A big benefit of taking this approach is that it can drastically reduce the costs of information analysis. At the same time, it makes it possible for fund managers or data analysts to spend more time focused on meaningful work, rather than tedious, manual data convergence, he says. “They can get data – useful information to work with, not just raw data – more quickly,” he explains.

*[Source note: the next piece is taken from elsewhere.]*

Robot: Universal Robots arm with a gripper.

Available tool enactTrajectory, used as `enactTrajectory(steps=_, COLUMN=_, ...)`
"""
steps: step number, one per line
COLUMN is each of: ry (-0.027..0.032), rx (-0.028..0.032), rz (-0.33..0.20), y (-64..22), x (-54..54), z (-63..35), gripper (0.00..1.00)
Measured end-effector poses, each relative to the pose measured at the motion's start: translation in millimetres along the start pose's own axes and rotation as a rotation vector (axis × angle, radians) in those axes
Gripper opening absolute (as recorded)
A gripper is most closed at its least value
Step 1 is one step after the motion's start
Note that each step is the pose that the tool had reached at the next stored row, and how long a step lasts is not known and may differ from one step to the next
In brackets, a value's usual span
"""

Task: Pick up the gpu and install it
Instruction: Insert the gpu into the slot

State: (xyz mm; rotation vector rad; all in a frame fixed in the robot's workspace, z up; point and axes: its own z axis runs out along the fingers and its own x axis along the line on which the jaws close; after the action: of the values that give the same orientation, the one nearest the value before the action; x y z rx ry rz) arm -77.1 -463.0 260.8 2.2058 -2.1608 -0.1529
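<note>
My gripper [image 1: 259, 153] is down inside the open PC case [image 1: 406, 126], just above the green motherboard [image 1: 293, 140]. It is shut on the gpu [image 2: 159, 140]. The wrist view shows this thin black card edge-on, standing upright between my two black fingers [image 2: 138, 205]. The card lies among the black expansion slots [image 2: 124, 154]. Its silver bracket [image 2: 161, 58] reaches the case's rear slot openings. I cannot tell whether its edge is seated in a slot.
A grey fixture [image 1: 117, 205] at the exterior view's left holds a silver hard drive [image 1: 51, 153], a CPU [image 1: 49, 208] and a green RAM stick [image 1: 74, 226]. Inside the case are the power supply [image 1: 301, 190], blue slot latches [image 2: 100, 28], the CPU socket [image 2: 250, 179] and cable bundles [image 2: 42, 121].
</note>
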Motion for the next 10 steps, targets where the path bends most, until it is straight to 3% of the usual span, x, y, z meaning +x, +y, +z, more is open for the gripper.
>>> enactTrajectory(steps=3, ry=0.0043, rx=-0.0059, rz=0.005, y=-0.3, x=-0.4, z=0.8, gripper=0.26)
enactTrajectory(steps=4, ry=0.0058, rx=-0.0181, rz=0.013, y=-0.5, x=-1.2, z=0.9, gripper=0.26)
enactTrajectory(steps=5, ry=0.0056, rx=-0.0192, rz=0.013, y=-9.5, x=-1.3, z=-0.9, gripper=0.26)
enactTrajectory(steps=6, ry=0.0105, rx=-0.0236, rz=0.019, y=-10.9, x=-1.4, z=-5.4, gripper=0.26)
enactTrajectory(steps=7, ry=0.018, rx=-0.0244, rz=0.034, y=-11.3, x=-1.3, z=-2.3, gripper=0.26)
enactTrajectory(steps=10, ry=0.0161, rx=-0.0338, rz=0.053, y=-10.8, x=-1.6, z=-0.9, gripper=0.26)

Another thing Rong and his research team realized is that the same Linked Data capability – mapping an ontology of a specific domain with XBRL taxonomies and word synonym dictionaries, then querying the ontology and searching/reasoning against XBRL data – can be leveraged to actually validate an XBRL filing, as well. “The quality of a financial filing matters” to analysis, he says, and it also matters to government agencies that oversee financial reporting and can rely on the capability to ensure that companies make necessary corrections to their data.
Moving Financials Forward
As far as the system’s main capability of translating XBRL to RDF, Rong mentions that the capability can be useful to organizations such as the EDM Council that originated and stewards the Financial Industry Business Ontology (FIBO). FIBO is a business conceptual ontology and an operational ontology delivered together, designed to be useful both to the financial industry and the regulatory community in understanding the complex patterns and relationships of information characteristic of the sector, with the goal of driving greater transparency.

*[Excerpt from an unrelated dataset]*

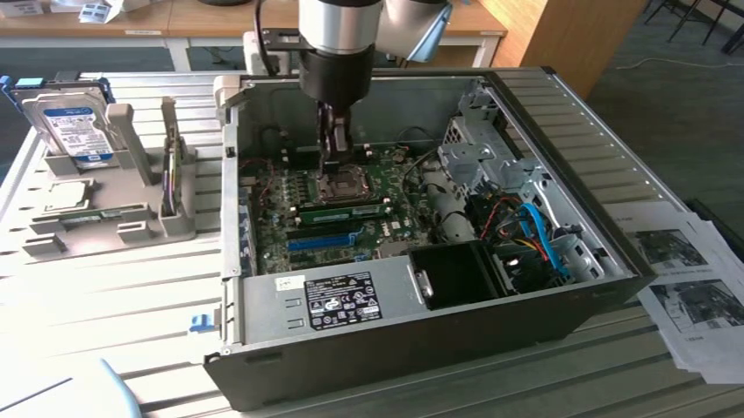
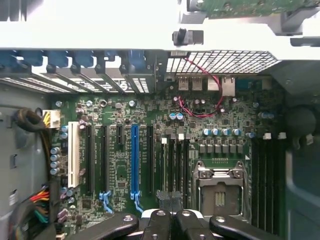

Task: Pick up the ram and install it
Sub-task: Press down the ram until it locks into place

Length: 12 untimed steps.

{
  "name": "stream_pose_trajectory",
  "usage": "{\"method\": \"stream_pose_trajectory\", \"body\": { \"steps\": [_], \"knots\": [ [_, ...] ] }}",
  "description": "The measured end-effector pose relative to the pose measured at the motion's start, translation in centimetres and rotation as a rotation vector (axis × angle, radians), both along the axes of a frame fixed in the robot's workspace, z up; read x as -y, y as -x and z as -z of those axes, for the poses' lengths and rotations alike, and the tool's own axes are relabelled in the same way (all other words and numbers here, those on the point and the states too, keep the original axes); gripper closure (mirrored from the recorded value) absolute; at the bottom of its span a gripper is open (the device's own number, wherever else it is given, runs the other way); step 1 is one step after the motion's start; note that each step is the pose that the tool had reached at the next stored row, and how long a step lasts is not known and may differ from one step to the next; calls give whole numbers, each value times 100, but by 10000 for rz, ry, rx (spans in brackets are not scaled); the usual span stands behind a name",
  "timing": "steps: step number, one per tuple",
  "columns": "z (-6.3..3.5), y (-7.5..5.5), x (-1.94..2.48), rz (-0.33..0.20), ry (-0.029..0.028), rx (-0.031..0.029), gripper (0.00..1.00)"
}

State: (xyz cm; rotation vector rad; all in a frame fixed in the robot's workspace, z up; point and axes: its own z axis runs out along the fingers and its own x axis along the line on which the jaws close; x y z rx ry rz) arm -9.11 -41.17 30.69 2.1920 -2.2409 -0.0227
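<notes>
Ram [image 1: 345,210], a green stick, lies seated in a slot on the motherboard [image 1: 348,231] inside the open computer case [image 1: 407,322], between the CPU socket [image 1: 344,186] and the bright-blue slot [image 1: 322,241]. I see my gripper [image 1: 334,159] lowered into the case above the socket, fingers pressed together on nothing. From the wrist, the closed fingertips [image 2: 163,201] hover over dark slots beside the socket [image 2: 219,187].
</notes>
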Motion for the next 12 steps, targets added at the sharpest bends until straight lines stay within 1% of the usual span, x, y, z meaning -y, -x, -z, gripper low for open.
{"method": "stream_pose_trajectory", "body": {
  "steps": [12],
  "knots": [
    [-273, -2, 0, 0, 1, -1, 91]
  ]
}}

“This can be a good test bed for them because we have a whole system that can grab XBRL data from the SEC, run it through, convert it into RDF and put it into a triple store for consumption and analysis by integrating and using the FIBO ontologies,” Rong says.
Similarly, government agencies’ own ontologies can be integrated into the system and leveraged for purposes very different from that of most fund managers. They may be more interested in how accurate data in a filing is, for instance, or if a company’s performance data seems out of whack compared to others in its industry in that region, which may trigger some alarm bells. “It’s using the same information, the same data, but based on different views you can get different conclusions based on your interest or concerns,” Rong says.

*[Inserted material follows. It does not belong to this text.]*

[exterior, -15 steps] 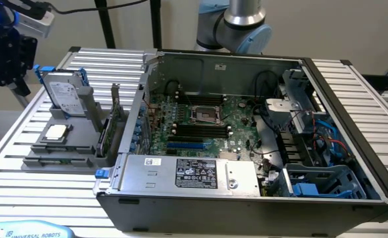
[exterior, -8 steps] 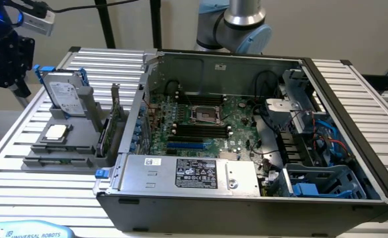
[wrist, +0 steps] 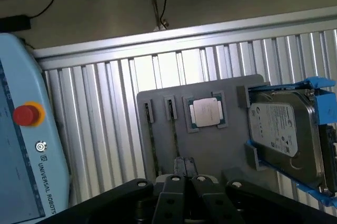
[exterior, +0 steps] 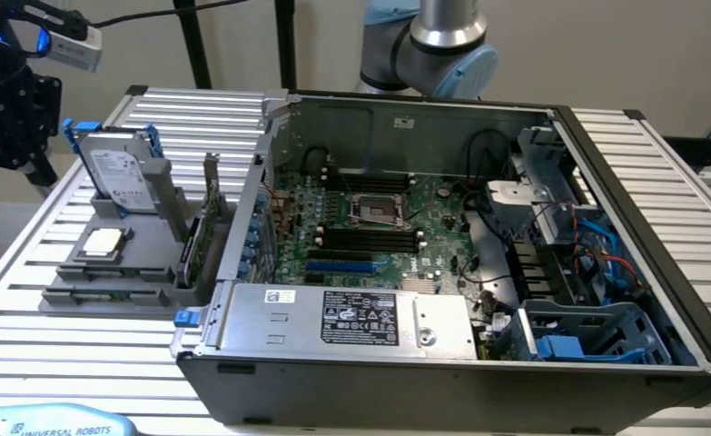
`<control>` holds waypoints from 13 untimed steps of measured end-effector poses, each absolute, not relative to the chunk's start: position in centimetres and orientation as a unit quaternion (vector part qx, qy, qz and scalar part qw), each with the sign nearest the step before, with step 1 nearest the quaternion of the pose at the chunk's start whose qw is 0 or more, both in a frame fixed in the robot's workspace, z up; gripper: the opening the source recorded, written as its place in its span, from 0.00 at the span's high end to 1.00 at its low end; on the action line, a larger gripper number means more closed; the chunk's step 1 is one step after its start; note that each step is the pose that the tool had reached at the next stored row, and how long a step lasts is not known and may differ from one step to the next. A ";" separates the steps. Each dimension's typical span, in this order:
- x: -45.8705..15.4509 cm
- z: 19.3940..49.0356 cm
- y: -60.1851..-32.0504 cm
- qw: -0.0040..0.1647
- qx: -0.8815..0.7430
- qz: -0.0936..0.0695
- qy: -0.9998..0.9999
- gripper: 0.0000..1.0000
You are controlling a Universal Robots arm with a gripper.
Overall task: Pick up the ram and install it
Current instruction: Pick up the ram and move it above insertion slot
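Note:
The ram [exterior: 103, 292] lies as a thin green stick in the front slot of the grey holder [exterior: 76, 272], on the exterior view's left of the open computer case. In the wrist view the ram [wrist: 152, 145] shows as a narrow strip in the holder [wrist: 210, 150] far below. My gripper [wrist: 184, 170] hangs high above the holder, its two black fingers pressed together with nothing between them. In the exterior view the gripper [exterior: 16, 127] sits at the upper left, above the table. The motherboard's dark memory slots [exterior: 368, 239] lie inside the case.
On the holder are a square silver processor [exterior: 103, 241], a hard drive in a blue frame [exterior: 123, 177] and an upright green card [exterior: 198, 238]. The case [exterior: 452, 363] has tall metal walls. A light blue teach pendant [wrist: 21, 145] lies at the table's edge.

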State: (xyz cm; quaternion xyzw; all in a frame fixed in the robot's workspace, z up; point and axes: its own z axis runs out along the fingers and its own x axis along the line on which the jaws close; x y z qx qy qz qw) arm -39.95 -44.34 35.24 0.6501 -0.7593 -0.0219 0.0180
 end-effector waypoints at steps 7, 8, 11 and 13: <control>-39.2 34.6 -45.7 0.018 0.651 -0.022 -0.759 0.89; -39.1 34.5 -45.8 0.018 0.651 -0.022 -0.759 0.89; -38.8 34.0 -46.0 0.018 0.652 -0.022 -0.758 0.89; -38.7 33.6 -46.1 0.018 0.653 -0.022 -0.756 0.89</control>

The new prototype also features integration with a mapping tool, which offers a way to plot companies on a map, and view related corporate information when rolling over the location. As an example, Rong says a fund manager may want to run a SPARQL query, based on financial data translated into RDF, of all companies in a particular sector in a particular area that had revenue above a certain level in the last quarter.
“In 2016 on the R&D side we are going to keep developing new features and functions like this that could be useful,” Rong says. “Linked Data can be considered part of Big Data, providing lots of good features and functionality to contribute to its powerhouse value.”